> **Assignment**
From the entries below, copy exactly the lines from the one that contains "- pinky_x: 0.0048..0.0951" through the one that contains "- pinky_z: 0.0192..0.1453", both included, and only those.

> **Data extract**
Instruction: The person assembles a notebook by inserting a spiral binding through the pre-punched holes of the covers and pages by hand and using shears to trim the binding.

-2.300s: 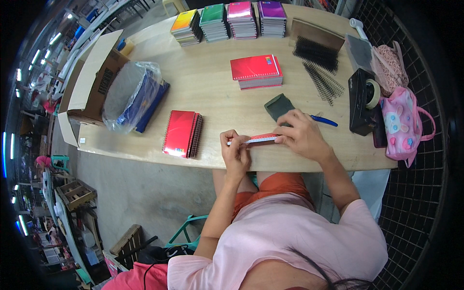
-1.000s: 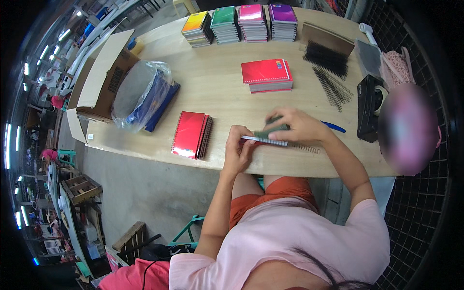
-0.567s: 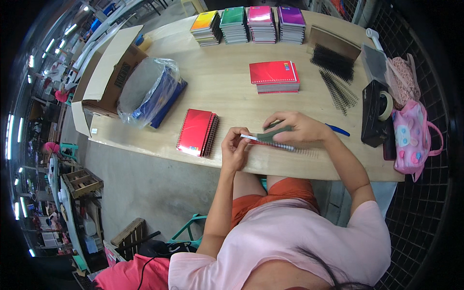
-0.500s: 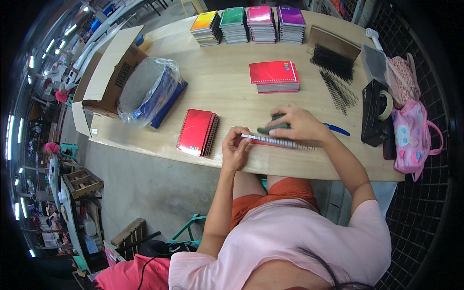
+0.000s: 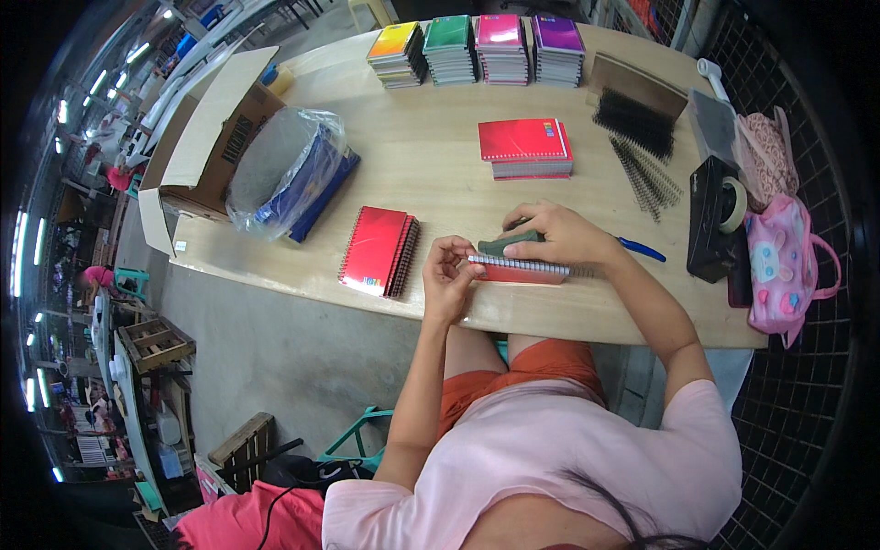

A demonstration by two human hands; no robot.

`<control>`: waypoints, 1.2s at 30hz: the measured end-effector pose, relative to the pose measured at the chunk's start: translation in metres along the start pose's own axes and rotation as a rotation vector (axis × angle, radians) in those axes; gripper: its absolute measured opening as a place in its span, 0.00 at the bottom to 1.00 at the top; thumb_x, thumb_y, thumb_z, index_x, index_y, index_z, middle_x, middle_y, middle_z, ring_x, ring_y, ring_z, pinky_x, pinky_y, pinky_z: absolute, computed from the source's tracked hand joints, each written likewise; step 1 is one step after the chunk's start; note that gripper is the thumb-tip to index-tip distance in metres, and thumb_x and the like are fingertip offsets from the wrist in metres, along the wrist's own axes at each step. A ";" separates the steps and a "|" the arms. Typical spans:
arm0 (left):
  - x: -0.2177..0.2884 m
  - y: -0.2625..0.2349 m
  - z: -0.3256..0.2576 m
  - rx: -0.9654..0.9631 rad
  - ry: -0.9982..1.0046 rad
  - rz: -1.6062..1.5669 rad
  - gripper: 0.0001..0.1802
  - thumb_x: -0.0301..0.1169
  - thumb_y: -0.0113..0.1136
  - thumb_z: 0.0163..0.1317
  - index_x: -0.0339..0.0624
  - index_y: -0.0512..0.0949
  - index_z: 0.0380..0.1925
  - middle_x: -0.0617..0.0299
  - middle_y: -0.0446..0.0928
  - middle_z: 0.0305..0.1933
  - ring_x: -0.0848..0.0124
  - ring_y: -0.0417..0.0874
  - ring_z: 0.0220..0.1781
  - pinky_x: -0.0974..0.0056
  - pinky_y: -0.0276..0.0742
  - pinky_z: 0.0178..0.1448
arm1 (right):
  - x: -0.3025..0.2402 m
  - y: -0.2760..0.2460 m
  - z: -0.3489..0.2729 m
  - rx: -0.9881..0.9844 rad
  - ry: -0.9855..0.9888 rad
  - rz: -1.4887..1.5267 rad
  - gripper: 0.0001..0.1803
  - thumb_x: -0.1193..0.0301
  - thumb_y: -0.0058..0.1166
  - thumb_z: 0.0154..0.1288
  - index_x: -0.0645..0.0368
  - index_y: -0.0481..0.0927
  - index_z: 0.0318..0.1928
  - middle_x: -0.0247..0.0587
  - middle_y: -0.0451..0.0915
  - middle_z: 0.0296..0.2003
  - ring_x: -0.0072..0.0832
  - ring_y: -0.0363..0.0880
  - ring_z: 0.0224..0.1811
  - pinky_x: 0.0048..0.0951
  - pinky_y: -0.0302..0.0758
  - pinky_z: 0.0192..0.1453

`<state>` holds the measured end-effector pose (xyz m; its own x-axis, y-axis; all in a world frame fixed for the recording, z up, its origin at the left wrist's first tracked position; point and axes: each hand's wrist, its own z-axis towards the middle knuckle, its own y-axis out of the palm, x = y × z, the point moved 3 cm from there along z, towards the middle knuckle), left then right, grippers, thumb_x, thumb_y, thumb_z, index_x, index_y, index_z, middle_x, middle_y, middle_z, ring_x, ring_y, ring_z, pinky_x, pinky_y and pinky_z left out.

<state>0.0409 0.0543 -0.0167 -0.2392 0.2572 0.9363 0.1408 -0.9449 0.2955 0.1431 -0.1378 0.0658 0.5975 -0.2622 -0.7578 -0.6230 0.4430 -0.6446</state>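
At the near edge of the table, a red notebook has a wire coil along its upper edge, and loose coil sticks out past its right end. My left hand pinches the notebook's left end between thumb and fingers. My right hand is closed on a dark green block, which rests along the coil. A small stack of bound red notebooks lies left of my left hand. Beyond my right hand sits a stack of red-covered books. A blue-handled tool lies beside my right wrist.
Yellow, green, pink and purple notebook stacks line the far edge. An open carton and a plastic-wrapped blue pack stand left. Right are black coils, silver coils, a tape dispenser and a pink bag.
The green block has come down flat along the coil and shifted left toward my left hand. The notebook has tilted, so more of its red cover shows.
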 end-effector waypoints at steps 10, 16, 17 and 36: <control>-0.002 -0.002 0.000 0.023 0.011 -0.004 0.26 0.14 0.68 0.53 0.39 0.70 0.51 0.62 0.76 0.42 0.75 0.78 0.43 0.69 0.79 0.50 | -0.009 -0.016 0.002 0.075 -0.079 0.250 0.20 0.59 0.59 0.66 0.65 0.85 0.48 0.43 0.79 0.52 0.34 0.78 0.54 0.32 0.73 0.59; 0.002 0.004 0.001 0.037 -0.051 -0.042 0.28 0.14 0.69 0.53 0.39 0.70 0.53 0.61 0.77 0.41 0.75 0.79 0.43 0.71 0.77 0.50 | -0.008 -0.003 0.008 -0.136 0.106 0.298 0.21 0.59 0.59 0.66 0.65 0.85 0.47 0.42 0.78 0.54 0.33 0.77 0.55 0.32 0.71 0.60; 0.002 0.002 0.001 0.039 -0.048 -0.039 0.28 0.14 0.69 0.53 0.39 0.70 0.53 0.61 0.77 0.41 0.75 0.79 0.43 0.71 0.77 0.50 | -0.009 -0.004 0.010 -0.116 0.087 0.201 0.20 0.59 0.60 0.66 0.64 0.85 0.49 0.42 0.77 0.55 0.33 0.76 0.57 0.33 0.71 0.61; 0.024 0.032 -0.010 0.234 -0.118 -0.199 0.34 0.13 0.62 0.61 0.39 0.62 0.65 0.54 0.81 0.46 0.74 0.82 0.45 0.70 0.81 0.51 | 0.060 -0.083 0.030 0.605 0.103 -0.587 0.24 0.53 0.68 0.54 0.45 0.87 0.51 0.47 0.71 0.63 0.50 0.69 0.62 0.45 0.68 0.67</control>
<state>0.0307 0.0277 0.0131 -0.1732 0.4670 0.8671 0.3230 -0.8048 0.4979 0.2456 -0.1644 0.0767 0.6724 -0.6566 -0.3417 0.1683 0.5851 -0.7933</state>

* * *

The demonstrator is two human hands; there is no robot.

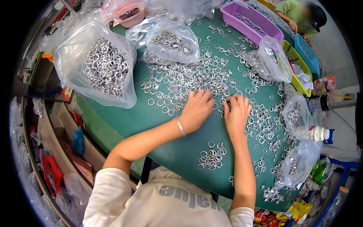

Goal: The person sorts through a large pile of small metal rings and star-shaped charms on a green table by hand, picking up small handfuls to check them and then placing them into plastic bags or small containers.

> **Written response**
  - pinky_x: 0.0048..0.0951
  - pinky_y: -0.0302..0.0758
  - pinky_z: 0.0192..0.1453

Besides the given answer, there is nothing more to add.